> _WORK ITEM_: Write out the following listing's lines from the one with "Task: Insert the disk" to the one with "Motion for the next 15", exactly, with both included and no others.

> _RECORDS SHOWN_:
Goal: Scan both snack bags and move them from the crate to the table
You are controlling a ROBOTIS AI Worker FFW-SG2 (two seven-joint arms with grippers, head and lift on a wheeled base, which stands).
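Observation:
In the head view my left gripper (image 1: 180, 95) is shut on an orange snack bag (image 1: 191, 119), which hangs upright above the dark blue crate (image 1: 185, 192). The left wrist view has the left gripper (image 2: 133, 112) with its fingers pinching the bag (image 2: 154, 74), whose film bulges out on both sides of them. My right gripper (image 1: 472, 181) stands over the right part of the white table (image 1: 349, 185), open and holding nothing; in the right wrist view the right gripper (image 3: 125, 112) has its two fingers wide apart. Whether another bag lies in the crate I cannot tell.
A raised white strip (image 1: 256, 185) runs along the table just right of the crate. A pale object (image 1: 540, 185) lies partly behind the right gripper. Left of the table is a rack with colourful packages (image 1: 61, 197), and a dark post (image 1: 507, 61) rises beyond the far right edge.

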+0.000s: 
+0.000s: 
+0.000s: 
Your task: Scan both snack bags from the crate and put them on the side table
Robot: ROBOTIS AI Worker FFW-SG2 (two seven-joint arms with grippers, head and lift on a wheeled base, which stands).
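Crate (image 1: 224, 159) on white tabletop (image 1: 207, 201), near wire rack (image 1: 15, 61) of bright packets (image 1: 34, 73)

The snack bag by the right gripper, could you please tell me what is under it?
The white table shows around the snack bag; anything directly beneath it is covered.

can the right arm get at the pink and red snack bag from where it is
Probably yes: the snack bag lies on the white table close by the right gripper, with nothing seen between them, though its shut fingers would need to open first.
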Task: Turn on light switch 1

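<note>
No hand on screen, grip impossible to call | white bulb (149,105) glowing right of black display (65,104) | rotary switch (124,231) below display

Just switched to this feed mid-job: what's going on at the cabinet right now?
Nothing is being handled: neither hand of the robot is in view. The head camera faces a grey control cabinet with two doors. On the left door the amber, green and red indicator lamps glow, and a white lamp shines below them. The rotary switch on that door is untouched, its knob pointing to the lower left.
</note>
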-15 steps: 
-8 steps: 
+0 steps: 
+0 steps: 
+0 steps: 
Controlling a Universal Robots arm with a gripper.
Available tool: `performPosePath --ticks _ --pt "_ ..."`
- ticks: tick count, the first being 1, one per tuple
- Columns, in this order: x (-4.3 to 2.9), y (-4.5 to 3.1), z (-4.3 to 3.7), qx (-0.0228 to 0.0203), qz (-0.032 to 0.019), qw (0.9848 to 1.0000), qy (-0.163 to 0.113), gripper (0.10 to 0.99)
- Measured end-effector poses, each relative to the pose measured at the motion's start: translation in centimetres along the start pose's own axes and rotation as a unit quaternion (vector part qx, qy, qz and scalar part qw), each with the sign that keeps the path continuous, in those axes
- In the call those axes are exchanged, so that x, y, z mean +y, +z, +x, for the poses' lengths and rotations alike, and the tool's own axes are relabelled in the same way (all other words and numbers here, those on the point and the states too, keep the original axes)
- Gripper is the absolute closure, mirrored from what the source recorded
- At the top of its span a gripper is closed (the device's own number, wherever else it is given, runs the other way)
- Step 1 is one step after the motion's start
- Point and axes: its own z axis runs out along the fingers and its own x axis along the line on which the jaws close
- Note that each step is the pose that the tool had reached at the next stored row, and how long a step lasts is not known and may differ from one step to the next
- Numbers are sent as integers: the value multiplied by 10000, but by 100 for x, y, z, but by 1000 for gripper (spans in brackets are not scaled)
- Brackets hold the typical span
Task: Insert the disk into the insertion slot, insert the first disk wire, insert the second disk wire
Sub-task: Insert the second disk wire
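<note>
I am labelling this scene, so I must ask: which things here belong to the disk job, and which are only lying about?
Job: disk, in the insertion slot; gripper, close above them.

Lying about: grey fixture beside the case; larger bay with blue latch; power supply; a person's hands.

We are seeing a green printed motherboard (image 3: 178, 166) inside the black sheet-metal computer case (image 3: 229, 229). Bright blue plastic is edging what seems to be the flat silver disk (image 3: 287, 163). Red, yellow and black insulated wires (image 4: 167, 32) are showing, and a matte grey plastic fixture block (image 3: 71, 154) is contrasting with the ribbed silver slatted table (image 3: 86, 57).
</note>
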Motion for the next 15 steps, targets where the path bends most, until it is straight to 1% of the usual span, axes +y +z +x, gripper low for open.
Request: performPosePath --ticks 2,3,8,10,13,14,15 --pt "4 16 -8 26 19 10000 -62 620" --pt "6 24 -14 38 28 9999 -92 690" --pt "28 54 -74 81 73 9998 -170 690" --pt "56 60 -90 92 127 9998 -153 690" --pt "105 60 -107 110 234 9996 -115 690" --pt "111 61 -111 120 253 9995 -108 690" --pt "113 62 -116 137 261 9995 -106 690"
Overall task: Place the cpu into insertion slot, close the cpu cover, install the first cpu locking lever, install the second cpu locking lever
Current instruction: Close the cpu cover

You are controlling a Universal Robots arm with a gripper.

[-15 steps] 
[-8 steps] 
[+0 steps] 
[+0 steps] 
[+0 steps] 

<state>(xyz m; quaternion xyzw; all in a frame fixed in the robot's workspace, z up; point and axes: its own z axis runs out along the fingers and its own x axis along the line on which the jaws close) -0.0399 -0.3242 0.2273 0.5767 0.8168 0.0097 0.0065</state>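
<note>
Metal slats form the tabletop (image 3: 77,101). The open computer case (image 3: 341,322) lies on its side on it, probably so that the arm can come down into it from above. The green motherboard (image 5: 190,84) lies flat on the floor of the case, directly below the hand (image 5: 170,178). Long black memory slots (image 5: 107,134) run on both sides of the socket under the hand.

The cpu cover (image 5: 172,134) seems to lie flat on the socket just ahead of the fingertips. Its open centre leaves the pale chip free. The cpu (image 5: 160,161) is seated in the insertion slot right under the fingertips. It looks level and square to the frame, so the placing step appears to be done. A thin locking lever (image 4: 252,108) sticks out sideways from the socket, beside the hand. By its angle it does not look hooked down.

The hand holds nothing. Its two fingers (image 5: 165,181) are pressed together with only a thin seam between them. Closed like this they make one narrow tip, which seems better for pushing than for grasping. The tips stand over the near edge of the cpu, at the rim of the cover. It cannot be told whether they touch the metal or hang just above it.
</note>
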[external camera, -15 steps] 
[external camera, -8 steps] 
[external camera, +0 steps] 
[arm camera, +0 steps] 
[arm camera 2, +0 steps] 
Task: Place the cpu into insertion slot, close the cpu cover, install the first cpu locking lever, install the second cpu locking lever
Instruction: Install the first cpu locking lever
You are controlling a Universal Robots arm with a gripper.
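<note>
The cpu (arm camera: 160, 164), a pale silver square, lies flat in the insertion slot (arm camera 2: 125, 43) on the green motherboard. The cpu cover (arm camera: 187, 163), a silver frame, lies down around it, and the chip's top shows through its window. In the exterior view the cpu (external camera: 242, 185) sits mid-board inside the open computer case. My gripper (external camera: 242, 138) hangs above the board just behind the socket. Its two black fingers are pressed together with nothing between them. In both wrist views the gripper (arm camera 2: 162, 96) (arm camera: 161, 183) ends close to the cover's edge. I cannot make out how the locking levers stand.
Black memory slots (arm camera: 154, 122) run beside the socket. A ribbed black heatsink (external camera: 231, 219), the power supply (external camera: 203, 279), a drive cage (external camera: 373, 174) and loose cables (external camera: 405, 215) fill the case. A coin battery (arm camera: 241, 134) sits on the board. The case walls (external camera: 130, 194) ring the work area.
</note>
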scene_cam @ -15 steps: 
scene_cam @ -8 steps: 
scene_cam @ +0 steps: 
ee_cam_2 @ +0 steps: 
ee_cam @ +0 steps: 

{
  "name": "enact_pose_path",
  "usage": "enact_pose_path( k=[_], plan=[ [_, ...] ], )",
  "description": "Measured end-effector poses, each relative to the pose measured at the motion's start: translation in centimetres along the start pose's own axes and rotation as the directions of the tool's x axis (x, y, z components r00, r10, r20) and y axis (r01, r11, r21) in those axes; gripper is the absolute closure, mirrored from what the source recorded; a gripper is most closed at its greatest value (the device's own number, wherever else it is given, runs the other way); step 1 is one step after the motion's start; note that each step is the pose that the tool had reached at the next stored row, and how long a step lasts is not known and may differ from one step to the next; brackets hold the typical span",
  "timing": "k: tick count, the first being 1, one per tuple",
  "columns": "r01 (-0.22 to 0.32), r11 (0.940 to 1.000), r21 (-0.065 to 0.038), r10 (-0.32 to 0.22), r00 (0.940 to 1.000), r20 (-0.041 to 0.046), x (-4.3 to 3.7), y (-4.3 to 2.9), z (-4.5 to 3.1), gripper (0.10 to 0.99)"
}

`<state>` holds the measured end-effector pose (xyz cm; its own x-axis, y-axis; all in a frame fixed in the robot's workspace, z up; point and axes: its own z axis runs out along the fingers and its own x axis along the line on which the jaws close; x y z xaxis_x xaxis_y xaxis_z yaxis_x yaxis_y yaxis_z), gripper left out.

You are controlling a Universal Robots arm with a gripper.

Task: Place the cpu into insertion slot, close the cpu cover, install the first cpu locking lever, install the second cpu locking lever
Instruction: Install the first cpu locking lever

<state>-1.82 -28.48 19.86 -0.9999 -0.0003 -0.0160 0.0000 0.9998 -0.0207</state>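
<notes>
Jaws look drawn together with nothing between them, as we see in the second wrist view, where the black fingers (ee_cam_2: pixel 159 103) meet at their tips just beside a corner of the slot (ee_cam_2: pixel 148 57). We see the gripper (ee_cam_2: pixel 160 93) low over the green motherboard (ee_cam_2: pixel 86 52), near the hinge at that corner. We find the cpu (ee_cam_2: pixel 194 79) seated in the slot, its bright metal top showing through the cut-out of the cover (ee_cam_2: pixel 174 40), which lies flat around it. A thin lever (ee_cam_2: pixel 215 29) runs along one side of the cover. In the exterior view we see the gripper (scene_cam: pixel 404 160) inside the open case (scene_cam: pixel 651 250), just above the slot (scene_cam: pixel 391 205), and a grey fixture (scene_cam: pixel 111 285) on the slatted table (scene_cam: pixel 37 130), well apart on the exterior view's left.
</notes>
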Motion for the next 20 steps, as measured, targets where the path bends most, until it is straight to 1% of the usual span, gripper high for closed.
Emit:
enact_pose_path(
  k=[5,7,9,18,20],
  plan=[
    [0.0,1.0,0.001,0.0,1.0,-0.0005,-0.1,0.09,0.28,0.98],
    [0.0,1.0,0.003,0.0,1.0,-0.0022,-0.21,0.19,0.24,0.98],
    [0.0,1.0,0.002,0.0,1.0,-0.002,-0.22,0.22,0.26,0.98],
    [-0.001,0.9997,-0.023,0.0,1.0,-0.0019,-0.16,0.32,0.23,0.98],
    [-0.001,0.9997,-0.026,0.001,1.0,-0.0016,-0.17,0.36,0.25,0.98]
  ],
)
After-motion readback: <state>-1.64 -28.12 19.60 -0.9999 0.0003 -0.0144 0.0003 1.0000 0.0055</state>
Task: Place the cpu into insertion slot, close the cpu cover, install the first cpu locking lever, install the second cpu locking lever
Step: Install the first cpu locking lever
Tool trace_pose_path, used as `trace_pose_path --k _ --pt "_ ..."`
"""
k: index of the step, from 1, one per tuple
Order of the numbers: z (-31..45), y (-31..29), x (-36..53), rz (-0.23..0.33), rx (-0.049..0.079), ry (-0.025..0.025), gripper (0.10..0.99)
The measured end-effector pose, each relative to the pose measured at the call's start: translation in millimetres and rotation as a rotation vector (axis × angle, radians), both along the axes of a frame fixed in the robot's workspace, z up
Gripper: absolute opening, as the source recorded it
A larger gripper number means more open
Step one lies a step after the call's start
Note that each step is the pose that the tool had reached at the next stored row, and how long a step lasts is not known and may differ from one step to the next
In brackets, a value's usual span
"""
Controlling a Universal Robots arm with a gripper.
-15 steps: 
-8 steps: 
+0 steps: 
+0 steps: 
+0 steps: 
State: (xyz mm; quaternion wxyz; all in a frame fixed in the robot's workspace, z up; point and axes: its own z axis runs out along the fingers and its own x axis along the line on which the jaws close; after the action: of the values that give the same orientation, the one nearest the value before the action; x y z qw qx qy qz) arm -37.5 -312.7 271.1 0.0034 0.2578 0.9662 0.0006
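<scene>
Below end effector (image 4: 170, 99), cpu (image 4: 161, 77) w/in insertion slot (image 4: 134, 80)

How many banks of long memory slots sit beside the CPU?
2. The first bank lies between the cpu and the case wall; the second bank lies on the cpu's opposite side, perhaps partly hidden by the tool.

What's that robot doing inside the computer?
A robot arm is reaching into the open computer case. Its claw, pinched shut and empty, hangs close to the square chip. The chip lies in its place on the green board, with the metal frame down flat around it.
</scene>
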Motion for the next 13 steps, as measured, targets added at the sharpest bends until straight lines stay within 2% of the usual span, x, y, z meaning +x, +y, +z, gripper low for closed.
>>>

> _EXERCISE OUTPUT_:
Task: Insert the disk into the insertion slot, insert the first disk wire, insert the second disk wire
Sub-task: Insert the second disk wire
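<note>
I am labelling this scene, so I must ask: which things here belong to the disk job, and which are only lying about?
Job: disk, in the insertion slot; gripper, close above them.

Lying about: grey fixture beside the case; larger bay with blue latch; power supply; a person's hands.

We are seeing a green printed motherboard (image 3: 178, 166) inside the black sheet-metal computer case (image 3: 229, 229). Bright blue plastic is edging what seems to be the flat silver disk (image 3: 287, 163). Red, yellow and black insulated wires (image 4: 167, 32) are showing, and a matte grey plastic fixture block (image 3: 71, 154) is contrasting with the ribbed silver slatted table (image 3: 86, 57).
</note>
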Motion for the next 15 steps, targets where the path bends most, until it is straight to 1% of the usual span, axes +y +z +x, gripper low for open.

With the answer given, the exercise is complete.